Foster’s latest cause doesn’t involve the death penalty. She recently filed an appeal on behalf of a 12-year-old Warsaw boy whom she believes was in the wrong place at the wrong time with the wrong kids. On a plea agreement in January 2011, Paul Henry Gingerich was sentenced to 30 years in adult prison, with the last five served on probation, for his role in the fatal shooting of his friend’s stepfather in 2010.

Foster says that Gingerich was incompetent to stand trial because his brain was not fully developed at the time of the murder, and she is adamantly opposed to his incarceration with grown men. “What happens to them when they go to the adult system is an abomination, and it’s not fit for the American justice system,” she says. “So I agreed to take on his representation pro bono and it’s one of my most important cases right now.”

These days, she concentrates on trial work. “With appellate stuff, there’s already a painting that’s been painted, and you have to change the picture,” says Foster, who for the past decade has also represented the government of Mexico in violations of U.S. treaty obligations involving Mexican nationals in capital cases. “If you are doing trial work, you get to pick what it is that you’re going to paint, how you view the evidence and how you view the importance of different pieces of information. I just like that a whole lot better.”

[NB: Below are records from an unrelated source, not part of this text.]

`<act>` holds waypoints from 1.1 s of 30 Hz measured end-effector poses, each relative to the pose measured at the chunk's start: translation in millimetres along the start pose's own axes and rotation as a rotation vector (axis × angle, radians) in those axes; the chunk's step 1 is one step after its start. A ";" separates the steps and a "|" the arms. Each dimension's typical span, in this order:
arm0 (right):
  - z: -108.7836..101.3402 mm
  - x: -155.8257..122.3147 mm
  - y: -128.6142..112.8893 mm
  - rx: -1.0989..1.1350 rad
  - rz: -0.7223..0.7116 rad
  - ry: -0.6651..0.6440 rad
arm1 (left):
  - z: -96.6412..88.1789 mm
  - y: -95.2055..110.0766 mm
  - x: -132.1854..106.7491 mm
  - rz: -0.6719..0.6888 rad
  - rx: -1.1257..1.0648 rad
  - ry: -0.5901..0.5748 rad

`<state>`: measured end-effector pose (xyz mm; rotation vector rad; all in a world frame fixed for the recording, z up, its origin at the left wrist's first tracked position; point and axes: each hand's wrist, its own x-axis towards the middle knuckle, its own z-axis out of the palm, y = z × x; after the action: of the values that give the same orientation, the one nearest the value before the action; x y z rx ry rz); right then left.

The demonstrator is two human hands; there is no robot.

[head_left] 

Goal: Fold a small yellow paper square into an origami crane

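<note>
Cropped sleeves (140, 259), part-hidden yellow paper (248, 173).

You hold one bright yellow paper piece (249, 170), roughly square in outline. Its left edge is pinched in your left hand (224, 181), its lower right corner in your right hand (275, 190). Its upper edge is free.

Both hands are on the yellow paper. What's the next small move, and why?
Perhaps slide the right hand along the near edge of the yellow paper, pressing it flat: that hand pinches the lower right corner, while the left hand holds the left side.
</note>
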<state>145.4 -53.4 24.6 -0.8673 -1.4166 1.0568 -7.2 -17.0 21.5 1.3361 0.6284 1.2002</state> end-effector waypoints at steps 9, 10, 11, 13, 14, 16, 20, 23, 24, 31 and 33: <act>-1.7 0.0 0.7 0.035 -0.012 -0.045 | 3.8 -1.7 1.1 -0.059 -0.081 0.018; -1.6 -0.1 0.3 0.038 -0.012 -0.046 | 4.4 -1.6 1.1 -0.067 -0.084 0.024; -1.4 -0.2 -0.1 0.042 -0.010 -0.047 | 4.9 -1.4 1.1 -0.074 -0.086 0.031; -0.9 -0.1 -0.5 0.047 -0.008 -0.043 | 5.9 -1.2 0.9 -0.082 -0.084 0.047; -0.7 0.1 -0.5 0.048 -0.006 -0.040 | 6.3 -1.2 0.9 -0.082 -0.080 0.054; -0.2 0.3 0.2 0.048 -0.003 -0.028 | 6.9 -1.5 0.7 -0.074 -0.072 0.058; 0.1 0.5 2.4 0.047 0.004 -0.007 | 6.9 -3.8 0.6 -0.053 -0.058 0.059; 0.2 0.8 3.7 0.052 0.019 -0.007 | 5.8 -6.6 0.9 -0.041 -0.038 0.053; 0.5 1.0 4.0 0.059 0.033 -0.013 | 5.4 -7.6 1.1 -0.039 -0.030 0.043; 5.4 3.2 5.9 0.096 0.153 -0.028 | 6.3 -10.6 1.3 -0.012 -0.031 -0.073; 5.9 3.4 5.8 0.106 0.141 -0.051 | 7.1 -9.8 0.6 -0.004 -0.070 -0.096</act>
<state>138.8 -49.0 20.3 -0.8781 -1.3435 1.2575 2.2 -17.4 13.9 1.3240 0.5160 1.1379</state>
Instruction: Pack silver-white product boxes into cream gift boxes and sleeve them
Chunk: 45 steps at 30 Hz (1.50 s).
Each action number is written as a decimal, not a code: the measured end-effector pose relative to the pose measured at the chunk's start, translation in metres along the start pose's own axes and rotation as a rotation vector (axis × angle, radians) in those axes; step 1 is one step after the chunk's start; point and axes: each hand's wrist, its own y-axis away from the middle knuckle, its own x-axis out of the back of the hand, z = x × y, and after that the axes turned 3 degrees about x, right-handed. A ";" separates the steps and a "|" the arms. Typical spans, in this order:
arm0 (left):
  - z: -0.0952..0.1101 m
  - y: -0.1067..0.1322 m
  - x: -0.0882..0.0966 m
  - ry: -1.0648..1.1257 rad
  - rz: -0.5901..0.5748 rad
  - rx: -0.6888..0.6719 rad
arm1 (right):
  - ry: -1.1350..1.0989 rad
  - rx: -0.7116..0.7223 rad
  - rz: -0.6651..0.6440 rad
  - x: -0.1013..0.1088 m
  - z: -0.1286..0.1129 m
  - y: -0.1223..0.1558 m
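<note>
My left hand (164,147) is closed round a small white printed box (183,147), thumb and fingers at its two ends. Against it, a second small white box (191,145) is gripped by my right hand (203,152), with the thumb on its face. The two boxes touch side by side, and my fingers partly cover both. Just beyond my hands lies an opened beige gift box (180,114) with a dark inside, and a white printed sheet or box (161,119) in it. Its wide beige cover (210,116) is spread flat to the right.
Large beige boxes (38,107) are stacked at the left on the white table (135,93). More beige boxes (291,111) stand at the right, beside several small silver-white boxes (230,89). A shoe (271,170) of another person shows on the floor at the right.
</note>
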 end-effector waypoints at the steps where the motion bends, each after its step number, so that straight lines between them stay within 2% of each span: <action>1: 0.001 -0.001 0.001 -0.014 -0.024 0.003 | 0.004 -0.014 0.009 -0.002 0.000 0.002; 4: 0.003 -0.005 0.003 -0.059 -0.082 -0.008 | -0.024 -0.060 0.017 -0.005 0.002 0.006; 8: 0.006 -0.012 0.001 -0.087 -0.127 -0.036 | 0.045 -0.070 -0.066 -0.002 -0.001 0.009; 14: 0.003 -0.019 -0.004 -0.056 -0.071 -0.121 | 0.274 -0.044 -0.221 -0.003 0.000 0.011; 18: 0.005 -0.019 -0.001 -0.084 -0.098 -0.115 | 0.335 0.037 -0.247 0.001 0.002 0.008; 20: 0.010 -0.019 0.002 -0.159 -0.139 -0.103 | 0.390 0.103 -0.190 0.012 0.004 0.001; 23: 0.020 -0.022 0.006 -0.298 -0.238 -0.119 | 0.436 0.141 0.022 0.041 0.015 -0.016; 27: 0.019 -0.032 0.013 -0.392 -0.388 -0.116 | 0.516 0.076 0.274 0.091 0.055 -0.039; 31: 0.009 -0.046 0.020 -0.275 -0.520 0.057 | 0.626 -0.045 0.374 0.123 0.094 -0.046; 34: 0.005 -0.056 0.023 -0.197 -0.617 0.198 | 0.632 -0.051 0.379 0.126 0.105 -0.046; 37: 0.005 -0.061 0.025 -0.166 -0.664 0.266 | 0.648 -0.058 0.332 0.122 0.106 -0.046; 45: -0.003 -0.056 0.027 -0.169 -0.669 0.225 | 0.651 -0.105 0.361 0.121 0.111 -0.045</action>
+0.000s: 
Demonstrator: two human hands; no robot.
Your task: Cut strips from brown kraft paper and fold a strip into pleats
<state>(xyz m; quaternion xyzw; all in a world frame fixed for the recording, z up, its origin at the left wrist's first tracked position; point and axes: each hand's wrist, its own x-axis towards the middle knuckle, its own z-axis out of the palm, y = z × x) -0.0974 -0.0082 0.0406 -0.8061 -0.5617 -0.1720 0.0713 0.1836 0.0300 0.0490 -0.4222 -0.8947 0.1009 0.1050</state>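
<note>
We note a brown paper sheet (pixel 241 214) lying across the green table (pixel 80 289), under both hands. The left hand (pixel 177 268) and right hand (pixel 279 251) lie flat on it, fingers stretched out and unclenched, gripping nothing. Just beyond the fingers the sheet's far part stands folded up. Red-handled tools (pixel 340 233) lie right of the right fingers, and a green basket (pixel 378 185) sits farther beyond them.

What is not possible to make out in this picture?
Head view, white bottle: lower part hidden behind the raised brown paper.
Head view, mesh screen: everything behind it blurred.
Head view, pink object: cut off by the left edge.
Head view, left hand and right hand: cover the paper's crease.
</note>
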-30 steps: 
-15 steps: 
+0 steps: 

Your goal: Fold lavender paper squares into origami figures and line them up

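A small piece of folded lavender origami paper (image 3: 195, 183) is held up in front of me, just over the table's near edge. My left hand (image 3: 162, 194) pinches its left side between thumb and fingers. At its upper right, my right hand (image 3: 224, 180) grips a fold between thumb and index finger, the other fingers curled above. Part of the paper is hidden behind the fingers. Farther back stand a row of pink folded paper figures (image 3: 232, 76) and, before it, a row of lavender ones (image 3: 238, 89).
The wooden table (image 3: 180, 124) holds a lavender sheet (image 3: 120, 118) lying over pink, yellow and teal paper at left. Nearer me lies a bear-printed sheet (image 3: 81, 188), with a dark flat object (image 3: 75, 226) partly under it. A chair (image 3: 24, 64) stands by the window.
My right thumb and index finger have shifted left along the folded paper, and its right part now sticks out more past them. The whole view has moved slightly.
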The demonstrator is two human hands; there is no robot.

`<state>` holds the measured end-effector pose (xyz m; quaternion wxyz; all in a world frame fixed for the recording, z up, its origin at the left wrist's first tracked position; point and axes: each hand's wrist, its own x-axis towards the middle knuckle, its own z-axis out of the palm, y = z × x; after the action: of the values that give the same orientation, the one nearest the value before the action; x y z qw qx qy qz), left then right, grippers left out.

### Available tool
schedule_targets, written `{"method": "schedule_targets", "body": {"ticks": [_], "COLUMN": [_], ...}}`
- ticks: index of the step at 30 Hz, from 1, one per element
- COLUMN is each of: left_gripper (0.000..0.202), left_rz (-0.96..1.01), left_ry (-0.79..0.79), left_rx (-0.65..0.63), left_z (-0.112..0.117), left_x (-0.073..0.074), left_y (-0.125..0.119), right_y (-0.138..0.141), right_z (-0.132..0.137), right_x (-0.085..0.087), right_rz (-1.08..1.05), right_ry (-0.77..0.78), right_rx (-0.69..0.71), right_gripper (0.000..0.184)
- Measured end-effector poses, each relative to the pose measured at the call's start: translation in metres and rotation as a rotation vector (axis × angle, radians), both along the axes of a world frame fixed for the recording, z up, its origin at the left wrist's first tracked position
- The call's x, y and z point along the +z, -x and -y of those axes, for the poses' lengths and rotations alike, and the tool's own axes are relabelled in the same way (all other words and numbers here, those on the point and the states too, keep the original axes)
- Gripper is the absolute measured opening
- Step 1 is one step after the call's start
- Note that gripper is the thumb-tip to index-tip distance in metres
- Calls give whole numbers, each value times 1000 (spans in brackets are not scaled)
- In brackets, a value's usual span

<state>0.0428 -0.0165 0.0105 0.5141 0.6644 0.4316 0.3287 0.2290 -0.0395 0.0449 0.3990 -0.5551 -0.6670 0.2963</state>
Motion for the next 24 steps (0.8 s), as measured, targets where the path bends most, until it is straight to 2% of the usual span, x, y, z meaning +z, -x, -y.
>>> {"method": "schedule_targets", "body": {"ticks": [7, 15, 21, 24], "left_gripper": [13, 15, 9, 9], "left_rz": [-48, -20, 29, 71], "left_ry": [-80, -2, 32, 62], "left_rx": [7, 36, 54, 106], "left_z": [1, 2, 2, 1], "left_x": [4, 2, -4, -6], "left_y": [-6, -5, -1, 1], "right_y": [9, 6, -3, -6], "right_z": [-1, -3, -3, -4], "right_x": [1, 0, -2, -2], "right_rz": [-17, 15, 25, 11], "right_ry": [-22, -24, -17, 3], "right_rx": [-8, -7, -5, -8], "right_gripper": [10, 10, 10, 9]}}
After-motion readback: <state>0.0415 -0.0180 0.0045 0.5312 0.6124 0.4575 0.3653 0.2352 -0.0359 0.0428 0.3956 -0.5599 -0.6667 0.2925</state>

In her leisure time, Foster, who graduated from a Culinary Institute of America Boot Camp, loves to experiment with exotic dishes and watch football on Sundays. “My favorite team is the Buffalo Bills ‘cause that’s the team that I grew up with, and I’m Italian, so I’m really loyal,” she says. “The Miami Dolphins beat us 23 times in a row once, like 30 years ago, and I’m just never gonna get over that.”

In addition to opening their home to rescue animals—right now she owns four tiny dogs that “only add up to one medium-sized dog,” she says with a laugh—Foster and her husband host foreign exchange students from Saudi Arabia. “We’re trying to bring peace to the Middle East, one young Arab boy at a time,” she says.

This quest began when, while struggling to think of a way to make a difference in that war-torn region, she suddenly felt compelled to help just one person. “I want people in the Middle East to know what Americans are about, not just what American policy is about,” she says. “These kids have enriched my life in so many ways, and we’ve become close with their families. … You can’t change the world, but you can change people’s views a little bit.

“It’s kind of all wrapped up with the death penalty stuff,” she adds. “You can’t hate what you know, if you know how someone came to be a certain way. And you can’t kill if you don’t hate.”